How To Monitor Kubernetes with Splunk Infrastructure Monitoring

Kubernetes is the standard for orchestrating containerized microservices — but it can present some monitoring challenges. Luckily, we’ve already covered why monitoring Kubernetes is a must-do, the basics of how to do it, and the options you have for collecting monitoring data from a K8s environment.

In this tutorial, we’ll dig into how you can collect and visualize key Kubernetes telemetry data using Splunk Observability Cloud, with a specific focus on Splunk Infrastructure Monitoring and OpenTelemetry. Splunk delivers real-time visibility into Kubernetes environments and enables quick, real-time issue identification, troubleshooting, and response.

Let’s get started!

How to achieve end-to-end visibility for Kubernetes environments

Splunk Infrastructure Monitoring integrates with every layer of your environment to provide end-to-end observability for your applications — including Kubernetes-based applications. Using the Splunk Distribution of the OpenTelemetry Collector for Kubernetes, you can easily deploy the OpenTelemetry Collector to receive, process, and export telemetry data.

Here’s how to do it in a Kubernetes environment:

Splunk Application Performance Monitoring (APM) enables directed troubleshooting of microservices, guiding you from an alert to the root cause of issues by correlating metrics and traces across the stack using related content.

Collecting Kubernetes metrics with Splunk

Let’s now look at the several ways you can collect K8s metrics.

Integrating with a cloud provider

For basic monitoring of a Kubernetes cluster managed by a cloud provider, Splunk Infrastructure Monitoring can integrate directly with services like AWS, Azure, and GCP to collect data. This is relatively straightforward and lets you collect Kubernetes metrics without installing an agent.

However, there are some drawbacks:

Collecting from Prometheus exporters

Prometheus is a fairly common starting point for people who want to get visibility into their Kubernetes metrics. The Prometheus receiver allows the Splunk Distribution of the OpenTelemetry Collector to collect metrics from any source exposing telemetry in Prometheus format. This makes it incredibly easy to send metrics to Splunk Observability Cloud.

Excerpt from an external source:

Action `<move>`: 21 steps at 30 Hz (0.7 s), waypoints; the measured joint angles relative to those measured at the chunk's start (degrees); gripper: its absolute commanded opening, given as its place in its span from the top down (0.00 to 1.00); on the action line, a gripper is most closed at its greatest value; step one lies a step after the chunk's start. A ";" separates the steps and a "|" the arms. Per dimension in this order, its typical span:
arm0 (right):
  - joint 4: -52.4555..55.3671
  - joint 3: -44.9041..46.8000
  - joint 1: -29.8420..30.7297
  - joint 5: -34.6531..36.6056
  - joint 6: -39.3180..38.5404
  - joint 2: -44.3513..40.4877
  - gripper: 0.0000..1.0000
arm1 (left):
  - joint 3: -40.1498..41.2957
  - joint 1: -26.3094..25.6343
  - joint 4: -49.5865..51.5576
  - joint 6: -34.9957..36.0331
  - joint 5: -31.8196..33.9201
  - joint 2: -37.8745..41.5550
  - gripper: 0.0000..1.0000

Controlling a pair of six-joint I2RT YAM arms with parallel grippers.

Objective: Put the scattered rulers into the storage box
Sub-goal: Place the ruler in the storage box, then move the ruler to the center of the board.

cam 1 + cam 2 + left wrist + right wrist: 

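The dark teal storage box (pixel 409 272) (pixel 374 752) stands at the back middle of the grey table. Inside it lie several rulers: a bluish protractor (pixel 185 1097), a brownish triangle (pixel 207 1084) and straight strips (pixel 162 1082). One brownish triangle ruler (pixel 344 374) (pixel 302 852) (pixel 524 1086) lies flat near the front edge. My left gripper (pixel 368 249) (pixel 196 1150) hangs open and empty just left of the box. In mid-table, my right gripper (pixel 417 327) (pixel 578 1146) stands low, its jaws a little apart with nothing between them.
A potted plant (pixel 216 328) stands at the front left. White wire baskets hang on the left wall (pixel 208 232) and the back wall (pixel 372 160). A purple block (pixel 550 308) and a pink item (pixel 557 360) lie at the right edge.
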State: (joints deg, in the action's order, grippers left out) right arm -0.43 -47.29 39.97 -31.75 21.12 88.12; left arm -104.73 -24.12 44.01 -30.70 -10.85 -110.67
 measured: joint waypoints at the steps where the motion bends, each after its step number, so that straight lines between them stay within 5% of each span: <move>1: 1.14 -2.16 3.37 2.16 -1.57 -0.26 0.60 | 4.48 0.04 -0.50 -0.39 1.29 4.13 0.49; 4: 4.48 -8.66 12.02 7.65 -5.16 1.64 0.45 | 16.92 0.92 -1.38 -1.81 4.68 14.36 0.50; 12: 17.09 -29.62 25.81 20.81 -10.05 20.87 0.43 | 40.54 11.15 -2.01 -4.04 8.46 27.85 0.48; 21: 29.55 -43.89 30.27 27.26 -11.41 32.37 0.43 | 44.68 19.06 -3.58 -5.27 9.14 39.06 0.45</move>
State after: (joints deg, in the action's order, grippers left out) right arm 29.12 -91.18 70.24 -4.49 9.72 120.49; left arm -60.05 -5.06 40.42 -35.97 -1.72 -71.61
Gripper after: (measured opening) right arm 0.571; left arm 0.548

The OpenTelemetry Collector also automatically changes Prometheus metric types to their equivalents in OpenTelemetry.

Using the OpenTelemetry Collector

The Splunk Distribution of the OpenTelemetry Collector provides a unified way to receive, process, and export telemetry data to Splunk.

Once the Collector is deployed and configured, it dynamically detects and collects telemetry data from services running in your environment. Within a Kubernetes environment, the Collector runs as a DaemonSet (a copy per node in your Kubernetes cluster), with each instance of the agent monitoring services running on those same nodes.

Additionally, the Splunk Distribution of the OpenTelemetry Collector reports metrics at a 1-second resolution by default, making it particularly well suited for the ephemeral and dynamic nature of Kubernetes environments.

Installing the Collector for Kubernetes with the Helm 3.0 client requires just three steps:

  1. Add the Splunk OpenTelemetry Collector for Kubernetes’ Helm chart repository.
  2. Ensure the latest state of the repository.
  3. Install the Splunk OpenTelemetry Collector for Kubernetes with your desired configuration values.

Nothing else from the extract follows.